= Beginning of Section =

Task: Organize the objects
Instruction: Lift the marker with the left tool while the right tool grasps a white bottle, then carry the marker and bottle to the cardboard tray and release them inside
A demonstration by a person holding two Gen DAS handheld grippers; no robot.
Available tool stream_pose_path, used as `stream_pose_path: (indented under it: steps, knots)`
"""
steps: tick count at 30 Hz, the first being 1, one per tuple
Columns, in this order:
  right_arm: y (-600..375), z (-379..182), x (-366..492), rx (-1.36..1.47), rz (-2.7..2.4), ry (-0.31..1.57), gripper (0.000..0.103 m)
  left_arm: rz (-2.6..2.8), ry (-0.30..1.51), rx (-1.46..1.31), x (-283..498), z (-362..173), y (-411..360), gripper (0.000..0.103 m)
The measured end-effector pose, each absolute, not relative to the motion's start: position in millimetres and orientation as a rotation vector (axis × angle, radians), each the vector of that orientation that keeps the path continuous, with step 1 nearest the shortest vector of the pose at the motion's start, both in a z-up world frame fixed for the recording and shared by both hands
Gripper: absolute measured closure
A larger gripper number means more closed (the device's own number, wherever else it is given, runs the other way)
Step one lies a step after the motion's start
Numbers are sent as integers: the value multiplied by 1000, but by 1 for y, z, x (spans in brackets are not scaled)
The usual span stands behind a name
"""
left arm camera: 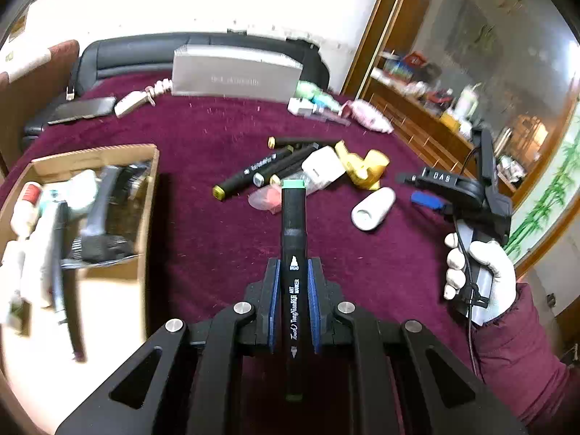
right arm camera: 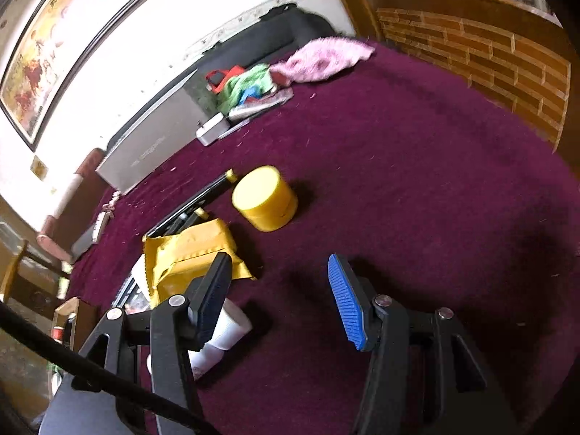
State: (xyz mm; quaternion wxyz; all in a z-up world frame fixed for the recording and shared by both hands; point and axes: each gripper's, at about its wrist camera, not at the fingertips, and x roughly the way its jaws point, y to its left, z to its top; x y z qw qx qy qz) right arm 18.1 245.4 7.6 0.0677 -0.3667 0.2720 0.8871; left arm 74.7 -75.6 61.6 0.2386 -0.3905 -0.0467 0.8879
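L claw (left arm camera: 293, 304) grips marker (left arm camera: 293, 224) | R claw (right arm camera: 279, 297) half-wide, empty | box (left arm camera: 145, 214) edge left

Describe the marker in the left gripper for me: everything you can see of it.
The marker is a slim black pen that looks plastic, with a pale green cap at the far end and a green end near the camera. White print runs along its barrel, reading "ART MARKER" beside a brand name. It lies lengthwise along the left gripper, pointing away from the camera, clamped between the blue pads. It is held above the maroon cloth, touching nothing else.
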Motion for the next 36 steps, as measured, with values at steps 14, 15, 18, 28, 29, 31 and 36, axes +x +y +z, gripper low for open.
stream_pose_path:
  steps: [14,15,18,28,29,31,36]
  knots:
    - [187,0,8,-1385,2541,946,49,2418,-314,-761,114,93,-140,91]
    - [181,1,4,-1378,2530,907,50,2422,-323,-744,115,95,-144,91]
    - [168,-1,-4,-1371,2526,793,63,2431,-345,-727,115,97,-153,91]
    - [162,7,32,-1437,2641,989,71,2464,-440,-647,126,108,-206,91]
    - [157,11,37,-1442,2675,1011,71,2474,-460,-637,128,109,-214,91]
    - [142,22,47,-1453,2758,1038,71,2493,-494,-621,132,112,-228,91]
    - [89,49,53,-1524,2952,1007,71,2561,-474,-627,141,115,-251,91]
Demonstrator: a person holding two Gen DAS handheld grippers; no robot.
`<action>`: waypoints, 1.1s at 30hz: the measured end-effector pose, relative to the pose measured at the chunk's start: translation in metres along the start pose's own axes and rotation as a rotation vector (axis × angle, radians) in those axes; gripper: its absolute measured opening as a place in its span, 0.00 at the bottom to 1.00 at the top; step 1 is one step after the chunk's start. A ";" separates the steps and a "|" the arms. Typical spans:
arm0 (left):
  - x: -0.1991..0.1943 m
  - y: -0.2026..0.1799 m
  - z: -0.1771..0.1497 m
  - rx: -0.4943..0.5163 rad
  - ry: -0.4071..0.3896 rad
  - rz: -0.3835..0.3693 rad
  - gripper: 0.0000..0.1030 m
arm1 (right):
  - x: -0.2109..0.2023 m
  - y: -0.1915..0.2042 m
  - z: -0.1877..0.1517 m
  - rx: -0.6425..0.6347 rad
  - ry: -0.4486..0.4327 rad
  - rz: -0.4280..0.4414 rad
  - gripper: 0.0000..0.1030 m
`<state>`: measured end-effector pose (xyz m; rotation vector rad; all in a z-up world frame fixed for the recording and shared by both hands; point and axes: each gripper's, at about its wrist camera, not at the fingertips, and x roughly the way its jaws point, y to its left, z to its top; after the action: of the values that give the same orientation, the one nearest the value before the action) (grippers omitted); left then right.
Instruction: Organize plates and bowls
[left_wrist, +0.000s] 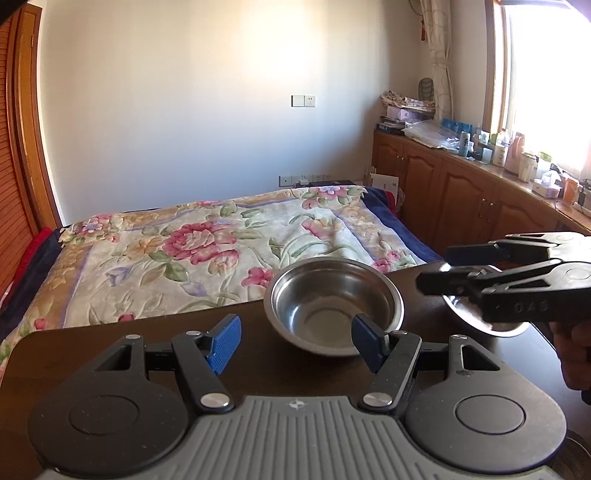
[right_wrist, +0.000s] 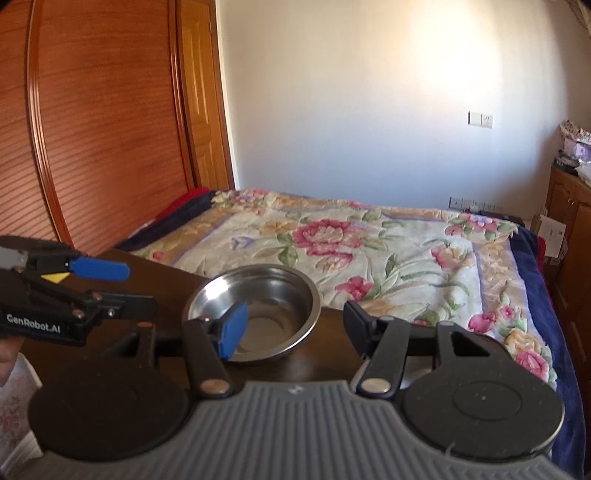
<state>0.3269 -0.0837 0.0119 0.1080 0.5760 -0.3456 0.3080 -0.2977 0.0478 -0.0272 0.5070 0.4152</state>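
On the dark table (left_wrist: 110, 354) beside the bed (left_wrist: 207, 251), both the left gripper (left_wrist: 295, 343) and right gripper (right_wrist: 291, 328) stood open, unladen; one steel bowl (left_wrist: 334, 304) sat just ahead of each, so a rim grasp likely came next.

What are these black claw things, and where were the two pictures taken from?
A person holds a hand-held clamp in each hand, and each clamp carries a camera that looks out along its two fingers. One picture comes from the left gripper, the other from the right gripper, and each camera also catches the other clamp from the side. Both are open and hold nothing.

On the dark table stands an empty steel bowl. A second shiny dish lies partly hidden under the right clamp. Behind the table is a bed with a flowered blanket.
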 end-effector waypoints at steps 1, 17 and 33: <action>0.004 0.000 0.001 0.000 0.005 -0.001 0.67 | 0.005 -0.001 0.000 0.005 0.013 0.002 0.57; 0.051 0.006 0.002 -0.029 0.081 -0.029 0.58 | 0.044 -0.007 0.002 0.061 0.130 0.052 0.48; 0.063 0.020 -0.003 -0.109 0.158 -0.052 0.27 | 0.045 -0.011 -0.003 0.168 0.173 0.113 0.21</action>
<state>0.3816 -0.0828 -0.0251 0.0150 0.7536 -0.3579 0.3467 -0.2915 0.0226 0.1294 0.7154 0.4819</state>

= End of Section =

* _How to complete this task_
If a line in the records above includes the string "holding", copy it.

* _Your solution_
A demonstration by a person holding two Gen DAS handheld grippers; no robot.
Demonstrator: a person holding two Gen DAS handheld grippers; no robot.

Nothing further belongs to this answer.